Sort through the data and copy the lines holding the word "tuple".

== Segment start ==

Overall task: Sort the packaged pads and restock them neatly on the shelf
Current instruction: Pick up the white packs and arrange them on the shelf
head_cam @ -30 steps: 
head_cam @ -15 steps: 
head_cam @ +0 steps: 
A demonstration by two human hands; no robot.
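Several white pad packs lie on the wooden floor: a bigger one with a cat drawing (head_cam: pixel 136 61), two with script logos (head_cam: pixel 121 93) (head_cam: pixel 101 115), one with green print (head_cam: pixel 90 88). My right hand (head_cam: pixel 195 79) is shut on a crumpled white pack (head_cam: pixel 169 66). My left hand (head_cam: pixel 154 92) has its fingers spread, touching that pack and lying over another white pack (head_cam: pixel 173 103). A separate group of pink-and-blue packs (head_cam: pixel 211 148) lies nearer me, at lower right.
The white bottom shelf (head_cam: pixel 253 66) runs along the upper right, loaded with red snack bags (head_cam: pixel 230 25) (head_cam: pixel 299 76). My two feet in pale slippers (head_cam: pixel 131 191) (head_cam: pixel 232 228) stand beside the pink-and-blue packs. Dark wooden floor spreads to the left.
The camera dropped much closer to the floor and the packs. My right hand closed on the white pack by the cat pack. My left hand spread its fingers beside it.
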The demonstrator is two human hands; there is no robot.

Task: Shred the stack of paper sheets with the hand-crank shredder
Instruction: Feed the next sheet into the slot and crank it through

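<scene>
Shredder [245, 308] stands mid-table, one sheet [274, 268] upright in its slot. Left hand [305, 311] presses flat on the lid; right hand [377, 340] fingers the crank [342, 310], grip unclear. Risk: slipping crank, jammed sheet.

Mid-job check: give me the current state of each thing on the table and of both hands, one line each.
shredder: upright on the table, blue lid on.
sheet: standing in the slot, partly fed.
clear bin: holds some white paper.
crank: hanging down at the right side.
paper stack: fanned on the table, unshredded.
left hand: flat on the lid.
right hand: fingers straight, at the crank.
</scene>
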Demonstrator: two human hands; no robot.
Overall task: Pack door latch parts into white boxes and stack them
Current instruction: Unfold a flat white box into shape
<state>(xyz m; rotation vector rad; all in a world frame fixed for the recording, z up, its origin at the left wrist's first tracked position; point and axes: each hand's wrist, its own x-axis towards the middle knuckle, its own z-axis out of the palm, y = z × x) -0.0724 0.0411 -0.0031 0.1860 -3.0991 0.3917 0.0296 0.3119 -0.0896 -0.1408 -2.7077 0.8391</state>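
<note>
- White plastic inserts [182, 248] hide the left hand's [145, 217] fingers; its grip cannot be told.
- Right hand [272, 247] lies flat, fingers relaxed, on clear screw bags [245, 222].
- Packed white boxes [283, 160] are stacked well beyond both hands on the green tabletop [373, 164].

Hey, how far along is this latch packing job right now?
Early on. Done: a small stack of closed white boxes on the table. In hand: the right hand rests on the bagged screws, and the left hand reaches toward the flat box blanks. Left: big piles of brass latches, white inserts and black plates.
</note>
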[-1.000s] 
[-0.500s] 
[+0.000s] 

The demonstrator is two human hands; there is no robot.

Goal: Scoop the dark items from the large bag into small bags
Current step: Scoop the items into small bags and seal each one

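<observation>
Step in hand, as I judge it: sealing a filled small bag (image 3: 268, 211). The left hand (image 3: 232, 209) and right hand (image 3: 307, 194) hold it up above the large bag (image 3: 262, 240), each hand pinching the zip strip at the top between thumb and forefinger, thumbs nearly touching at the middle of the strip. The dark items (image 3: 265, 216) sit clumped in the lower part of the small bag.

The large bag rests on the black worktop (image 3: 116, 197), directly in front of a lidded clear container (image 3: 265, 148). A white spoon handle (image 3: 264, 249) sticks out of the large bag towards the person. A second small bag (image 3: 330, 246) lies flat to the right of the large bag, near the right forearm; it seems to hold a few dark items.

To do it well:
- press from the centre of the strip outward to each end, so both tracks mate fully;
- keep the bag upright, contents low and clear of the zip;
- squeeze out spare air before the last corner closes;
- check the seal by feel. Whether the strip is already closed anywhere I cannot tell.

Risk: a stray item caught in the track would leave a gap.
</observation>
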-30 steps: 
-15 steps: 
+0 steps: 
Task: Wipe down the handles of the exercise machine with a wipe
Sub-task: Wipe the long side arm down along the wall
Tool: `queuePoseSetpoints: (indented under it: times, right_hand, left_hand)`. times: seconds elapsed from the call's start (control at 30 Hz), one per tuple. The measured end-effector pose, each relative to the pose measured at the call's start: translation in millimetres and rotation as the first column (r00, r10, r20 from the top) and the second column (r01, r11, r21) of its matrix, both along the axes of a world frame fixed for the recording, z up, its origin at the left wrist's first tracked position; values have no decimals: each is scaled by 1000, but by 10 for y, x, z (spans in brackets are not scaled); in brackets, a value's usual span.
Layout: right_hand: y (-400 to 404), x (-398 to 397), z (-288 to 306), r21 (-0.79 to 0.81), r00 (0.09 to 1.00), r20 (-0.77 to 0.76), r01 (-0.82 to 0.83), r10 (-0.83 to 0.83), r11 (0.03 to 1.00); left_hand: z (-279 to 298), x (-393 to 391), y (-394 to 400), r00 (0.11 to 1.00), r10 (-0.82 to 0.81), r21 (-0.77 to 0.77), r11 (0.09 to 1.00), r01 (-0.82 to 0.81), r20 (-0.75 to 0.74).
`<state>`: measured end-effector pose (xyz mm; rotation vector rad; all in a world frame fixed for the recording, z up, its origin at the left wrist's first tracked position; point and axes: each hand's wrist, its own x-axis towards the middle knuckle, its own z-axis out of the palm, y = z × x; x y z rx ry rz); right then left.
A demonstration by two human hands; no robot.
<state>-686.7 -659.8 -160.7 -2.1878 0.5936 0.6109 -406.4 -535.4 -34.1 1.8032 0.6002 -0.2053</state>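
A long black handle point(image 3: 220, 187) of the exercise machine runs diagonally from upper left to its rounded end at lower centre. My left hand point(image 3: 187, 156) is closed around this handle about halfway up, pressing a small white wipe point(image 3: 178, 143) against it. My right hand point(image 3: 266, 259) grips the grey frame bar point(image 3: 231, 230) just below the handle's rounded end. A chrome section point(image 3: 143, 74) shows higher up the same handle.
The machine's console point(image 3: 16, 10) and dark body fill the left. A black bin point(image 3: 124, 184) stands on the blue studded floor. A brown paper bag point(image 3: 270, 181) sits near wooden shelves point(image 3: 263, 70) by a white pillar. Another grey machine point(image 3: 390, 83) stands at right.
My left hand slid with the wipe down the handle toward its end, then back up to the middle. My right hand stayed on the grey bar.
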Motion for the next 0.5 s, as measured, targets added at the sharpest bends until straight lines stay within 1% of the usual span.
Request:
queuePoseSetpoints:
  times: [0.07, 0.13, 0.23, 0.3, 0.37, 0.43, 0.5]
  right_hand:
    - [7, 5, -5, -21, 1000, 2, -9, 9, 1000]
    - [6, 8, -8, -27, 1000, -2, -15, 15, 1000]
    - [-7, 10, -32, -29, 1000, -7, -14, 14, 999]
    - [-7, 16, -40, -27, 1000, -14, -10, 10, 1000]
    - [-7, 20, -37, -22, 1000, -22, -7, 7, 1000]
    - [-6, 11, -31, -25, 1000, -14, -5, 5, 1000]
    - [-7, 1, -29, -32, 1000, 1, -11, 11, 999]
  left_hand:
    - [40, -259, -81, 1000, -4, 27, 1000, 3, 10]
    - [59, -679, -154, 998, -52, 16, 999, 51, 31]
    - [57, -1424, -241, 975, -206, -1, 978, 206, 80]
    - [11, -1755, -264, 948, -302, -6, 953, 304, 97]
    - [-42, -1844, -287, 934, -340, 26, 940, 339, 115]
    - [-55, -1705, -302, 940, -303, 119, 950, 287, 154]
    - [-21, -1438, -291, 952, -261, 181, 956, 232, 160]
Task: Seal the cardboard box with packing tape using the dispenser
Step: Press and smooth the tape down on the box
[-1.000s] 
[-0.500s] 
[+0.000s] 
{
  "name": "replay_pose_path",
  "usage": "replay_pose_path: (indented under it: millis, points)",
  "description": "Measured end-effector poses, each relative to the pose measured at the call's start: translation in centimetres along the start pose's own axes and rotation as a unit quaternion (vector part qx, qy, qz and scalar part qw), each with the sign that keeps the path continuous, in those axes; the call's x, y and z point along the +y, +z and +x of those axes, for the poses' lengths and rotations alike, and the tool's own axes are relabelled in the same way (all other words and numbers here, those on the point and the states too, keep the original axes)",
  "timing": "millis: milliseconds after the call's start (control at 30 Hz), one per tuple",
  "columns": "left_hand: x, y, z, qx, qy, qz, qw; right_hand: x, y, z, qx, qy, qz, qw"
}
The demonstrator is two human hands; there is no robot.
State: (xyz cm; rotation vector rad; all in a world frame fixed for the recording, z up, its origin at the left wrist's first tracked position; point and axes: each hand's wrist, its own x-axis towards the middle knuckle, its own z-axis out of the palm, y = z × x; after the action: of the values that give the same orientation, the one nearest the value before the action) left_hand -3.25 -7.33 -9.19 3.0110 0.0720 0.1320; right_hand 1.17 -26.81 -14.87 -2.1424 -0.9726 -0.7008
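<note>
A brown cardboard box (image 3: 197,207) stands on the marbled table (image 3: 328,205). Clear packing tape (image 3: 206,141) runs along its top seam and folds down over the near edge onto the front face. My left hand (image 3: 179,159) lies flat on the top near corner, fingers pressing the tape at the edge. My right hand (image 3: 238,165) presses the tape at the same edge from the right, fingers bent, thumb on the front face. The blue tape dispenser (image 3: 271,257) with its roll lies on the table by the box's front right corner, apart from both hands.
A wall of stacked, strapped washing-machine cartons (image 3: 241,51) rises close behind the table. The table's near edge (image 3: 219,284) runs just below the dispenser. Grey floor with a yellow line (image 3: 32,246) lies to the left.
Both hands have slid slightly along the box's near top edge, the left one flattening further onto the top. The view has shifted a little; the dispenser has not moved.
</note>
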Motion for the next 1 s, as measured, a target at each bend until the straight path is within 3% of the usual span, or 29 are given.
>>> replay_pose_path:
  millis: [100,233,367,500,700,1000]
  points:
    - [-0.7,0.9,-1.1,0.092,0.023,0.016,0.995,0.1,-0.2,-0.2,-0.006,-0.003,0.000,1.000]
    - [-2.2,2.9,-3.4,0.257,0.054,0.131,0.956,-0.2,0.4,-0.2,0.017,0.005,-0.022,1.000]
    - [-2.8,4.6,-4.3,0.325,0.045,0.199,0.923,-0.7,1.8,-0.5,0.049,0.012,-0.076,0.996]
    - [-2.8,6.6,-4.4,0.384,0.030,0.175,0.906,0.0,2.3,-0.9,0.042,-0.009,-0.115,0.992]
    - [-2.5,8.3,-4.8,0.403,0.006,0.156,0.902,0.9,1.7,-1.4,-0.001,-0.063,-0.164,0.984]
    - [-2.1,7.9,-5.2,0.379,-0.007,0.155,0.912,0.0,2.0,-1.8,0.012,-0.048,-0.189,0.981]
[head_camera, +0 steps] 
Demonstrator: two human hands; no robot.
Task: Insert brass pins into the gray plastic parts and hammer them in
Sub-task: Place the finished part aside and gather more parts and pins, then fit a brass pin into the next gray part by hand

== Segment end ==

Response area:
Tool: `queuePoseSetpoints: (indented under it: times, right_hand, left_hand)`. times: seconds elapsed from the call's start (control at 30 Hz), one per tuple. The measured end-effector pose, each relative to the pose measured at the call's start: translation in millimetres and rotation as the first column (r00, r10, r20 from the top) and the second column (r01, r11, r21) of its matrix, both along the axes of a world frame fixed for the recording, z up, its origin at the left wrist's first tracked position; values have no decimals: each is scaled by 1000, but by 10 for y, x, z (spans in brackets are not scaled); in brackets, a value's usual span.
  "timing": "millis: milliseconds after the call's start (control at 30 Hz), one per tuple",

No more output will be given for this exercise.